**Aim of the exercise**
For the word "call", search the records and show each line in which it occurs.

Data provided Block Start

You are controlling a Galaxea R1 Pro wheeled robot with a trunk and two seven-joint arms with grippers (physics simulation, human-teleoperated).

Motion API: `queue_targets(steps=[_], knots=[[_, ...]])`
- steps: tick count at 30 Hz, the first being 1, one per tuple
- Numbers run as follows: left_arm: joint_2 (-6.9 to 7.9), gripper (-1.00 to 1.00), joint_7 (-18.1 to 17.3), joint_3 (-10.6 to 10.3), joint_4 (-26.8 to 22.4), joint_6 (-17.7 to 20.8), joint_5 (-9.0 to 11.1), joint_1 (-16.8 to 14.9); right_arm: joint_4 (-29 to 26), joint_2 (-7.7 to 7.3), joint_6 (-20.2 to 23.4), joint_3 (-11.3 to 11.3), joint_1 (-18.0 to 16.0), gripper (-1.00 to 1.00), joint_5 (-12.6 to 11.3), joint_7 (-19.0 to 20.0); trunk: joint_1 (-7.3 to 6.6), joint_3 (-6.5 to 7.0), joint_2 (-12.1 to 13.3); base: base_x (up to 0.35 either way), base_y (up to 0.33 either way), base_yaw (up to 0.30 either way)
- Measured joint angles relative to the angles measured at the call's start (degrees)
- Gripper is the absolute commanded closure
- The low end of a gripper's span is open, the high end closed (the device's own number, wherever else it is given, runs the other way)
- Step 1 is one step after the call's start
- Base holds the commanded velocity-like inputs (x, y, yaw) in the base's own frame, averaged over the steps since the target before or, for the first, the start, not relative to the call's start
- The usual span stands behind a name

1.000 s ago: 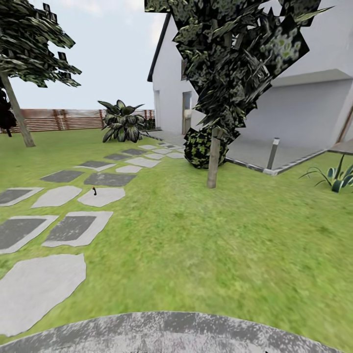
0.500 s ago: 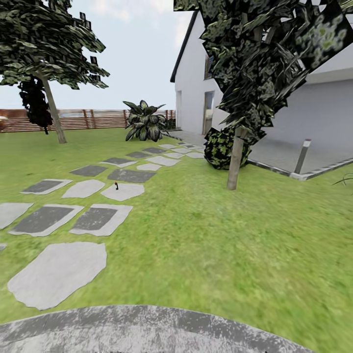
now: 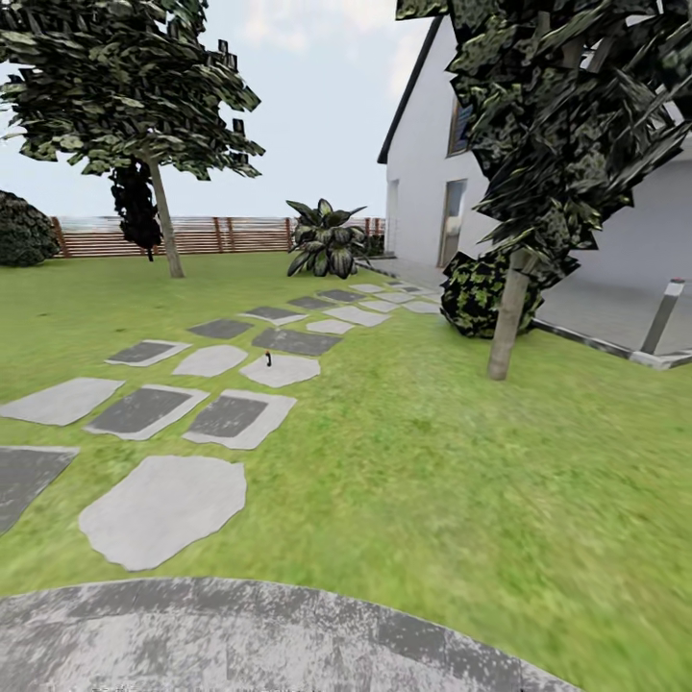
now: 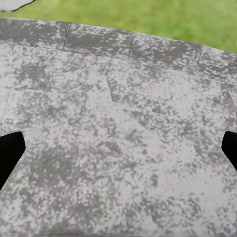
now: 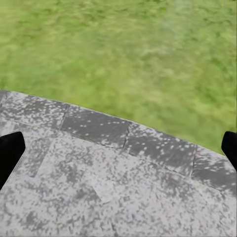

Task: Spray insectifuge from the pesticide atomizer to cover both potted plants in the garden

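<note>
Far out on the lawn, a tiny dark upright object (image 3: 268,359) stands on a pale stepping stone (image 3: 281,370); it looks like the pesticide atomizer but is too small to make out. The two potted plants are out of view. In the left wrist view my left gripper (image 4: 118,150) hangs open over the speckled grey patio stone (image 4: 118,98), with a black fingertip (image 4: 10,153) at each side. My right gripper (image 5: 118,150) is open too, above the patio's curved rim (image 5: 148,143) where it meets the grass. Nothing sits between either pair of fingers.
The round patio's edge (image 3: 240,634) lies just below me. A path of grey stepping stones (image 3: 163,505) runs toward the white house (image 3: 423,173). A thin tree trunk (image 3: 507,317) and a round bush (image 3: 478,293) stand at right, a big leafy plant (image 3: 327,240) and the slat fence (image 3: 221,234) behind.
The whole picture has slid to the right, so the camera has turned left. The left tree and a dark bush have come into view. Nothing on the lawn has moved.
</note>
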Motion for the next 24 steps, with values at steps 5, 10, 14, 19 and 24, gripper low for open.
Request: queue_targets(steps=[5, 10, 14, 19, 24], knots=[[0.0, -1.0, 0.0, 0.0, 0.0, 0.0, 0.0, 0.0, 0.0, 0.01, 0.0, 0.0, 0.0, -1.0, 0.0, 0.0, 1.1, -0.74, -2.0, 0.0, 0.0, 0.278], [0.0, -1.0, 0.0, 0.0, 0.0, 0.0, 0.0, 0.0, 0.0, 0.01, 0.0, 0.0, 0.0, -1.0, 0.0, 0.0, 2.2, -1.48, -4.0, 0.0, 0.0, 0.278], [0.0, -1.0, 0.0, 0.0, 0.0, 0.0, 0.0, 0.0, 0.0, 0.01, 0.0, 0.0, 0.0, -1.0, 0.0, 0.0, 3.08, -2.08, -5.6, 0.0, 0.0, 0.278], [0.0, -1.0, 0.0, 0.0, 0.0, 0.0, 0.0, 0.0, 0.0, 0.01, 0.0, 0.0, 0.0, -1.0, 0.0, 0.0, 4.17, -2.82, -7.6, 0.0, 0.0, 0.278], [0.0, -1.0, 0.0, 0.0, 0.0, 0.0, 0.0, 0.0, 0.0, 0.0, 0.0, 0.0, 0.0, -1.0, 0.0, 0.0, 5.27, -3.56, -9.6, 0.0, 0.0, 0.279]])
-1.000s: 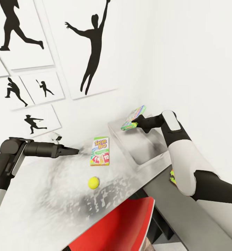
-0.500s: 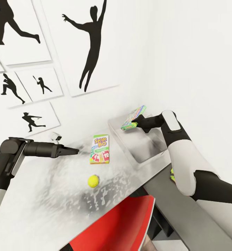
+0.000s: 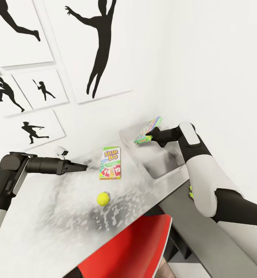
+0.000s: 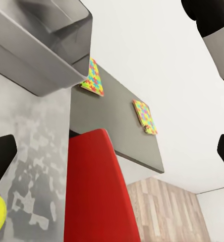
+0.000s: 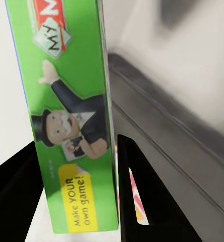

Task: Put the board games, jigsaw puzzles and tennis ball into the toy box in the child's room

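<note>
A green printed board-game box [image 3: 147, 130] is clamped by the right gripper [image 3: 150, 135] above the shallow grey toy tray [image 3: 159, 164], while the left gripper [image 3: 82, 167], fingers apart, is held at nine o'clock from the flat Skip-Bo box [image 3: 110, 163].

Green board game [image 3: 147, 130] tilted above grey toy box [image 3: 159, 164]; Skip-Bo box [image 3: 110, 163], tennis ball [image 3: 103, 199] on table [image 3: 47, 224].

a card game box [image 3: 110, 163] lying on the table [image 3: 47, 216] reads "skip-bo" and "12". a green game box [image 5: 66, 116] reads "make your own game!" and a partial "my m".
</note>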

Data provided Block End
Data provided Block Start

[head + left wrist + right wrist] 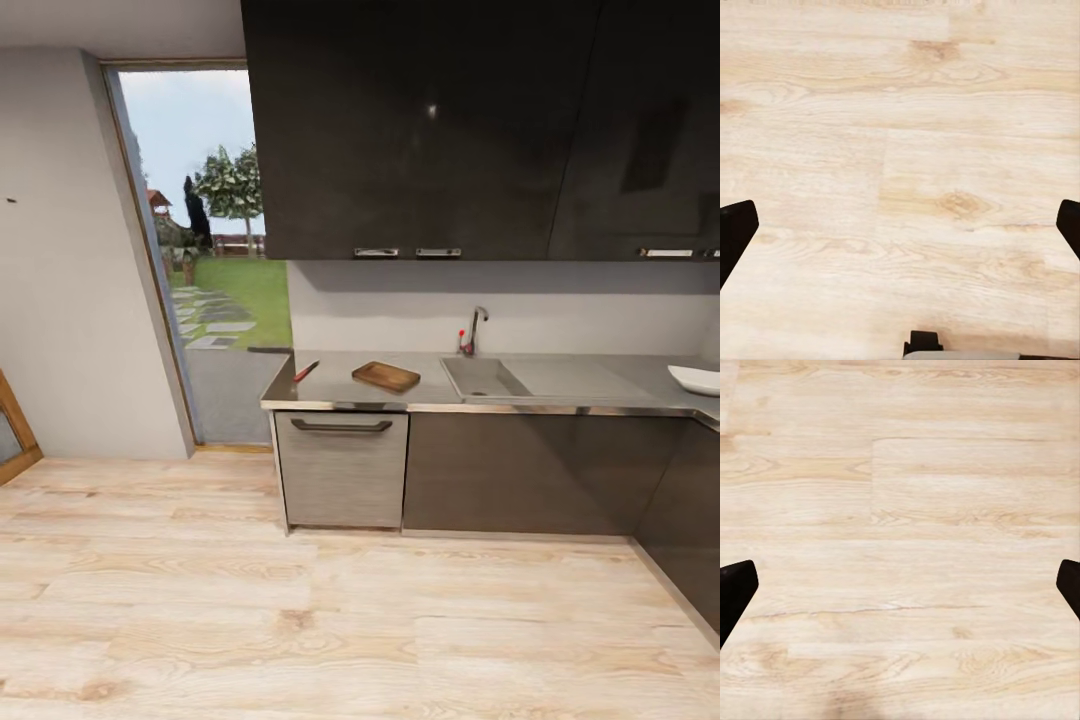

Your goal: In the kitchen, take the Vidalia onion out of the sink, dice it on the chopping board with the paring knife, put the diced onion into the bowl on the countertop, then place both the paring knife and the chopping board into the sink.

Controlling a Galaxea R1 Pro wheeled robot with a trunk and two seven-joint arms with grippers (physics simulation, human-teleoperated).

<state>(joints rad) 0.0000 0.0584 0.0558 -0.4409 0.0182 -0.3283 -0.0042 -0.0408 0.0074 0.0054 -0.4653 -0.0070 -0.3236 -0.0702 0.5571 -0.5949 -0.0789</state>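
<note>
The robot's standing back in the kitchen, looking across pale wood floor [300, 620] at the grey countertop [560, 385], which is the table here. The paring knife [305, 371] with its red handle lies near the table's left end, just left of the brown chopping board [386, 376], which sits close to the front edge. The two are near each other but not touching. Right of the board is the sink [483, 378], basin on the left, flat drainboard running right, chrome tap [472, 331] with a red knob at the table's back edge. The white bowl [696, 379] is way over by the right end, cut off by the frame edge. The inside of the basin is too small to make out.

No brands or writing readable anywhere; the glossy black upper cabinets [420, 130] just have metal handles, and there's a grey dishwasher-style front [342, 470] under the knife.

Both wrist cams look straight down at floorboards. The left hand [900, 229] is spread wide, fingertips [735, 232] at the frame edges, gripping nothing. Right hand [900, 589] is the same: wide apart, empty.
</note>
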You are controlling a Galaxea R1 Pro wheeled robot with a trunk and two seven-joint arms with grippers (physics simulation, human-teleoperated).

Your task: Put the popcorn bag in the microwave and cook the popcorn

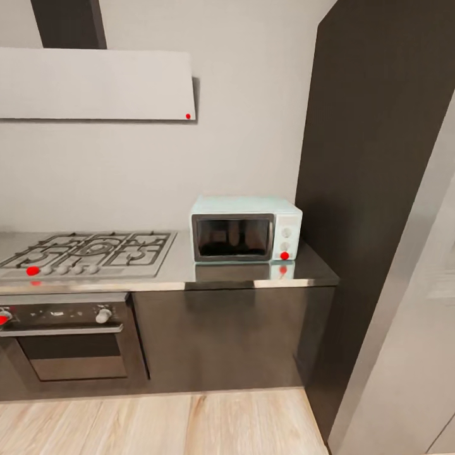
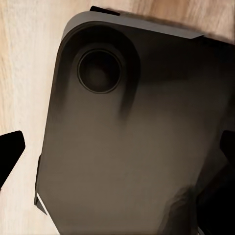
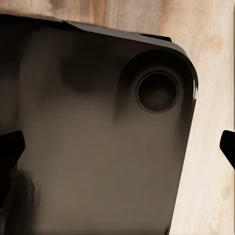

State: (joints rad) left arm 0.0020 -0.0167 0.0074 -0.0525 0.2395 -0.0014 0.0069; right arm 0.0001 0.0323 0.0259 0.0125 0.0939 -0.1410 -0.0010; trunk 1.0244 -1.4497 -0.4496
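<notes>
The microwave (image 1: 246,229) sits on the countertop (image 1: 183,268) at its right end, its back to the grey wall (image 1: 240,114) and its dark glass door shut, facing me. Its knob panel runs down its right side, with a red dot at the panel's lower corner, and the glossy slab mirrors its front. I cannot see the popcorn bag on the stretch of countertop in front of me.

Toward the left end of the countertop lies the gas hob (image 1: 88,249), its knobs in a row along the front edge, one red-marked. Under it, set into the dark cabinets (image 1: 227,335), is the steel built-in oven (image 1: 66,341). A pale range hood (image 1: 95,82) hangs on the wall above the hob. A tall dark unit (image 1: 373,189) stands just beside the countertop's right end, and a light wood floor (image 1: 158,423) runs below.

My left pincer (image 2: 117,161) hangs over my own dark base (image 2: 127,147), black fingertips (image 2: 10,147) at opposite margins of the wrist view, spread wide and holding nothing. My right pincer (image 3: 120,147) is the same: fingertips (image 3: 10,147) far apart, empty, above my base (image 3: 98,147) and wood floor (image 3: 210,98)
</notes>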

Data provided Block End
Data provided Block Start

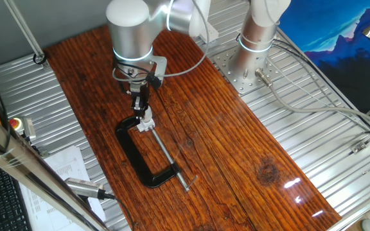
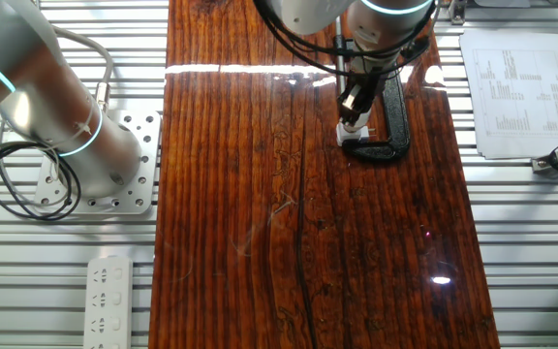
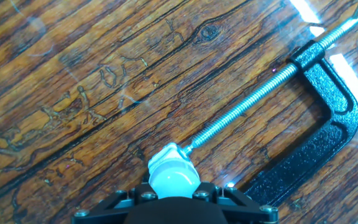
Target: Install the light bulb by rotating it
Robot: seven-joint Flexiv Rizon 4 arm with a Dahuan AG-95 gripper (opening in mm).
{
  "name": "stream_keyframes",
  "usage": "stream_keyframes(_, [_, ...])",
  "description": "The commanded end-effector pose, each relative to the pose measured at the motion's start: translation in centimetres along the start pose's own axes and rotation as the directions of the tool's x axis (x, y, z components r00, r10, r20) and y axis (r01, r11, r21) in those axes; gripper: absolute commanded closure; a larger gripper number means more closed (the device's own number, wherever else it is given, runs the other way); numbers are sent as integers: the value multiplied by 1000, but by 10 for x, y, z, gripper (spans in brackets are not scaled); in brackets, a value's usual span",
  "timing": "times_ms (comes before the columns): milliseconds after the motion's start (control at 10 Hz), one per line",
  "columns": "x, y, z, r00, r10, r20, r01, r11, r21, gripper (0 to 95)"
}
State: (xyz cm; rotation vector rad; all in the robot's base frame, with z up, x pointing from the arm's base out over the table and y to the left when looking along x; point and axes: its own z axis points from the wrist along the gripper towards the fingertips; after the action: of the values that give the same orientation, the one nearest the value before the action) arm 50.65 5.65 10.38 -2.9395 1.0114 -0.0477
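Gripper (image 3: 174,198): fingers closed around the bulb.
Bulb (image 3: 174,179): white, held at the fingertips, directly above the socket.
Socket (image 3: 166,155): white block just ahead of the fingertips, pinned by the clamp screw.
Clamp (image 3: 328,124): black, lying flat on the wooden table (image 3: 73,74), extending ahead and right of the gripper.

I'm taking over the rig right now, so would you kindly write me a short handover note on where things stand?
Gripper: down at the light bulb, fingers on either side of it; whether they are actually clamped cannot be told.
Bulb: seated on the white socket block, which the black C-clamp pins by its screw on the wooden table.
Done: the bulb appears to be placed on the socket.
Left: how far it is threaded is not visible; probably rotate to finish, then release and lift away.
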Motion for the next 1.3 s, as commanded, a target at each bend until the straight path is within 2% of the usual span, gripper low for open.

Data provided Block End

**Response to the exercise**
- Measured joint angles relative to the angles measured at the call's start (degrees)
- Step 1 is one step after the call's start
- Base holds the commanded velocity-like inputs (x, y, yaw) in the base's own frame, averaged over the steps since the target before or, for the first, the start, not relative to the call's start

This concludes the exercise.